Insulated from e-commerce, these centers boast a diversified rent roll of tenants who typically have contractual annual rent increases and no co-tenancy clauses. Most require minimal tenant improvement expenditures, which helps reduce frictional leasing costs. Additionally, smaller, service-oriented, commodity-shaped suites are more easily backfilled versus the unique storefronts and larger-sized anchor tenant spaces. Lastly, we see relative value in these neighborhood centers versus grocery-anchored centers, primarily due to a void of institutional investors that have erroneously shunned all of retail in recent years.

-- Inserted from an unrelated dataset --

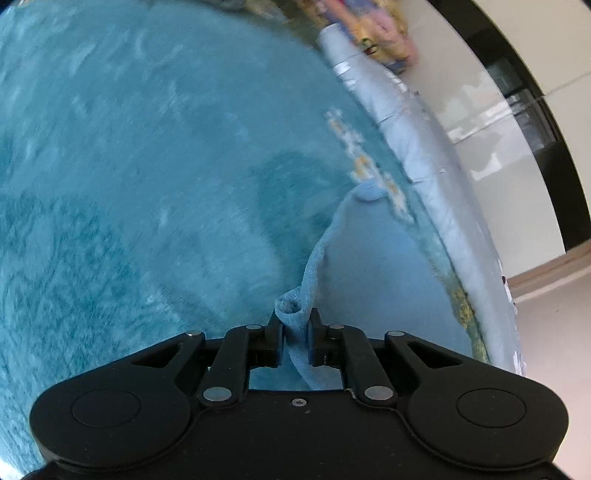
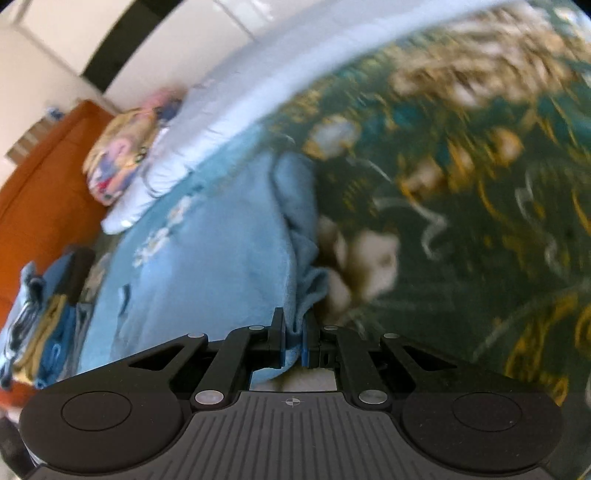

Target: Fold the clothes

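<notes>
Left wrist view: left tool, its black fingers closed almost together on a rolled edge of the light blue fleece garment, which runs up and to the right from the grip and drapes over a teal plush blanket on the bed. A pale blue quilted bed edge curves along the blanket's right border, with a blurred multicoloured pillow at its far end. A glossy light floor lies beyond the bed.

Right wrist view: right tool, narrowly closed with a bunched fold of the same light blue fleece garment pinched between its blue-lined pads. The garment spreads up and to the left from the grip. To its right lies a dark green floral-patterned bedspread, heavily motion-blurred. A white pillow and the multicoloured pillow rest near an orange headboard. A stack of folded clothes sits at the lower left, near the garment's left edge.
</notes>
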A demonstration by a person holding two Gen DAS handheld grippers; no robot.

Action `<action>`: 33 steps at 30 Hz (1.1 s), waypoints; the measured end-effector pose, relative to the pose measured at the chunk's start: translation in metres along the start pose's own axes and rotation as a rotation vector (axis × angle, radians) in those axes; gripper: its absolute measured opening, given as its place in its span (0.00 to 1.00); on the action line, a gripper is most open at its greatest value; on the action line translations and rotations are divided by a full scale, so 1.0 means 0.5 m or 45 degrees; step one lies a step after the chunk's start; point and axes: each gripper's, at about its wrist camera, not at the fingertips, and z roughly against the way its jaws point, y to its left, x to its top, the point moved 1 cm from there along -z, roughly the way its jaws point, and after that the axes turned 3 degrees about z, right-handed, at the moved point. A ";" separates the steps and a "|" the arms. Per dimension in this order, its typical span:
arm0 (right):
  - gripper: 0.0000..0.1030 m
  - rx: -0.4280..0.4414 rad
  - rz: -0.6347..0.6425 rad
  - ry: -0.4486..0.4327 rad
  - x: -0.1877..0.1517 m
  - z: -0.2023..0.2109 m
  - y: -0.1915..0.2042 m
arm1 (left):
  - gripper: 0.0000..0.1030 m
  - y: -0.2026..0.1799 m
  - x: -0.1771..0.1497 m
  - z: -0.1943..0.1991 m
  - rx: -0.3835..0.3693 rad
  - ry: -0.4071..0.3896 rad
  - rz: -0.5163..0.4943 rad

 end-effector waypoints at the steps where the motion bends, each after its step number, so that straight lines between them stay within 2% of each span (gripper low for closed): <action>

Retail is not dead—it’s evolving—and investors need to know where to look. By focusing on unanchored neighborhood retail properties with e-commerce-resistant tenants that are insulated from national retailer downsizing, investors may be able to access a mispriced opportunity to generate diversified and durable cash flow that they can believe in — not just for now, but for the future.

The statements and conclusions made in this article are not guarantees and are merely the opinion of CenterSquare Investment Management LLC and its employees. Any statements and opinions expressed are as of the date of publication, are subject to change as economic and market conditions dictate.